Without any of the pictures, transcribe all the lines below exactly.

====== DATA BELOW ======

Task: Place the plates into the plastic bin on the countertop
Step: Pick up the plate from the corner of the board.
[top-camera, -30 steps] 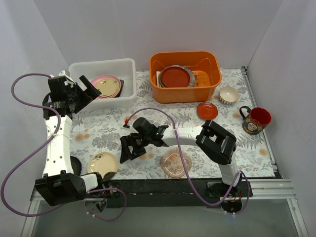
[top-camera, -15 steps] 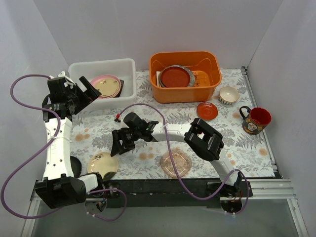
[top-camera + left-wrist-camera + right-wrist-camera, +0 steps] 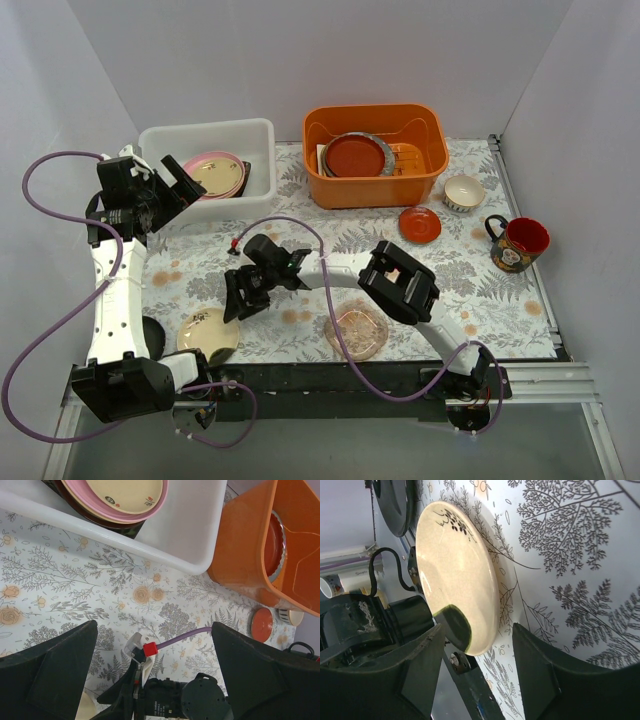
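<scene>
The right gripper (image 3: pixel 242 302), jaws apart, faces the cream plate (image 3: pixel 457 575) just ahead; it should straddle the near rim squarely before closing.

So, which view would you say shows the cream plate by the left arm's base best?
The right wrist view: the cream plate fills much of the frame, its dark sprig marking clear. The top external view shows it from above but small. The left wrist view catches at most a pale sliver.
</scene>
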`<state>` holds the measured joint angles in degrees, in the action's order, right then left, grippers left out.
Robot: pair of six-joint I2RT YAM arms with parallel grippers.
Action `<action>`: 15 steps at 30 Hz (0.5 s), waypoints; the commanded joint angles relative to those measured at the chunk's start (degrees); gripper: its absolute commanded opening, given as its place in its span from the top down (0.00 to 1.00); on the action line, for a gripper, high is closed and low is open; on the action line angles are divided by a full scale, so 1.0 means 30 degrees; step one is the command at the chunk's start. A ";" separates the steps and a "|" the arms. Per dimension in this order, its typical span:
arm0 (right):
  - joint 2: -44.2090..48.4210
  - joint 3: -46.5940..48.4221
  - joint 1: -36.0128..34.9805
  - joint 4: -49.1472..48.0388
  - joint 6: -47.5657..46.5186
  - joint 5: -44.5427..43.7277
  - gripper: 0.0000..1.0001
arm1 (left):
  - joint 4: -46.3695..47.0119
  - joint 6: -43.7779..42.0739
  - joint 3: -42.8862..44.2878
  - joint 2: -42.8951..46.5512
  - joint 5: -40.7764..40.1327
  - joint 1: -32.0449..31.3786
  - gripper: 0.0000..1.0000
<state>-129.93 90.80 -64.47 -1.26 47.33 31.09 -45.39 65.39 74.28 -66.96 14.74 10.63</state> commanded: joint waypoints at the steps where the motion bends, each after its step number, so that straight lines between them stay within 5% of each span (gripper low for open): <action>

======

--- ANSWER AREA ---
Task: Place the plates into the plastic bin on the countertop
Step: Pick up the plate from the corner of the board.
[top-camera, -30 steps] 
[top-camera, -15 steps] 
[top-camera + left-wrist-camera + right-wrist-camera, +0 steps] 
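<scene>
The right gripper (image 3: pixel 242 302), jaws apart, faces the cream plate (image 3: pixel 457 575) just ahead; it should straddle the near rim squarely before closing.

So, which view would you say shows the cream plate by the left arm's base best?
The right wrist view: the cream plate fills much of the frame, its dark sprig marking clear. The top external view shows it from above but small. The left wrist view catches at most a pale sliver.
</scene>
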`<state>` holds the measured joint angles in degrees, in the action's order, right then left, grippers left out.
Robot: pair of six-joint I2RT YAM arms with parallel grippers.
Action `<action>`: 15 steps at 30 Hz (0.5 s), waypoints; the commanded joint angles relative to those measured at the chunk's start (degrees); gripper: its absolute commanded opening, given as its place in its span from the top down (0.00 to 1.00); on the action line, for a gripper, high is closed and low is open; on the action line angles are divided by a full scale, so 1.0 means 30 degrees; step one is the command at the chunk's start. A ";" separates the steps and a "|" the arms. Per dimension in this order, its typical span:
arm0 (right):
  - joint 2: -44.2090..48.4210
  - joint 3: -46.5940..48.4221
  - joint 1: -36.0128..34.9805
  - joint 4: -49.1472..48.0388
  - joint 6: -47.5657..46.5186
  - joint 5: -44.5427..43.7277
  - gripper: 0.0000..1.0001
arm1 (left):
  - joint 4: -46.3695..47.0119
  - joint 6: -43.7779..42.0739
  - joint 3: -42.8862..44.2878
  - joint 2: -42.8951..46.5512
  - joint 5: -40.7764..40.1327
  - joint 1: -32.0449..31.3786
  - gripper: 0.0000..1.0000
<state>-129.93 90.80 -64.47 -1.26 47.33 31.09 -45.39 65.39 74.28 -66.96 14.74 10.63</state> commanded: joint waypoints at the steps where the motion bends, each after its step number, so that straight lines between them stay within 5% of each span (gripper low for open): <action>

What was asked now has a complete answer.